Garr-n, Jarr-o’s sister, had also changed dramatically. At first she was extraordinarily passive and weak. As the story developed more and more, I realized there was no way she could be a vulnerable character after all that she was put through.
Jarr-o, of course, was the star of that story, so it was difficult for me to upset him, and hurt him as I did. But I did it out of love….he needed to grow as a person.
1. Friends make great support buddies but horrible critique partners.
This is not a slight towards my friends who generously read my work. In fact, it’s the opposite. I value them especially when I get down on myself and my writing. But I have to also take into consideration that they are reading my story for pleasure. So for me to expect they will be able to accurately tell me if my ‘flow’ is off or I should have developed a particular scene better is ludicrous. They don’t have that kind of expertise nor would I expect them to.
2. Paying for a beta reader to go through and give in-depth analysis was worth the money. Tip: Upwork.com
I will be honest; at the beginning of writing Unexpected Prize, I didn’t want to book swap with another author. I didn’t want to wait and hope that they had time in their schedule to give me a valued report. I had learned the valuable lesson that just because someone says they will do something does not mean they will – hence the motivation behind hiring my beta readers. At Upwork.com, I did a call out for beta readers to critique my book. I found two ladies that were awesome and worth the money, and I will be using them again for my next book.
3. Never look for cheep deals through a friend’s friend.
This lesson boils down to a recommendation for a book cover artist that ended up blowing WAY past the due date, and then creating something that I couldn’t work with. I was mad at myself more than the artist (who had a full-time job, family and working on my artwork on the side) and my friend. Also, this lesson turned me on to doing my own research and finding CrocoDesigns that made a brilliant book cover.
4. Social Media Marketing is never going to get easier.
I do all my social media, and it’s hard to think of something witty to say or do to engage my readers. Which is why my Instagram account is mainly character photos of people I find that I plan to add to my series.
5. Indie Authors will forever have a steep learning curve.

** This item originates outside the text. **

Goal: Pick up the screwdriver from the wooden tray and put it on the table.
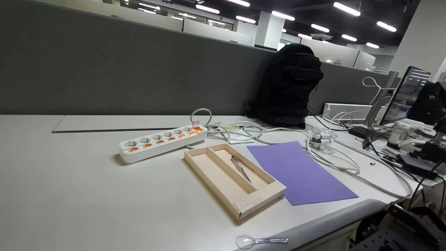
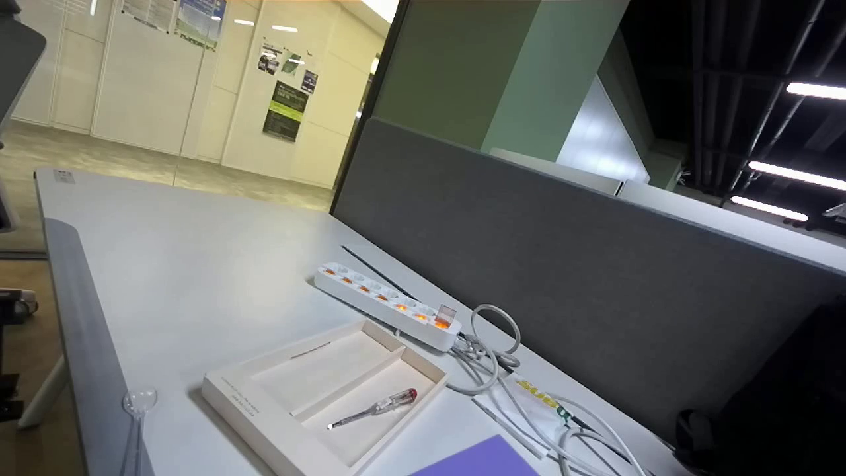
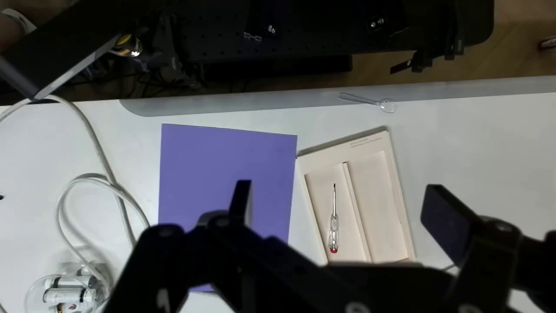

Here’s a secret…ready? I have written and published under a different pen name. I was such a newbie author I didn’t know the difference between a content editor and a line editor. I could go on for days listing the things I did wrong, but needless to say, I made mistakes. So many that I needed a new start with a new name and completely rebrand myself.
Not only that, I needed to write better, edit better, and get detailed feedback.
So this time, I made it a priority to research book launches, promotions, and giveaways. To know how important it was to build an author platform, ect.
My research and lesson have paid off. Unexpected Prize it did so well that I’ve been humbled and overwhelmed by the number of sales I’ve received compared to my past works. I’m not saying I’m a millionaire but to put it plainly I sold more books in the first week of my newest book launch than I did in three years with my other two books.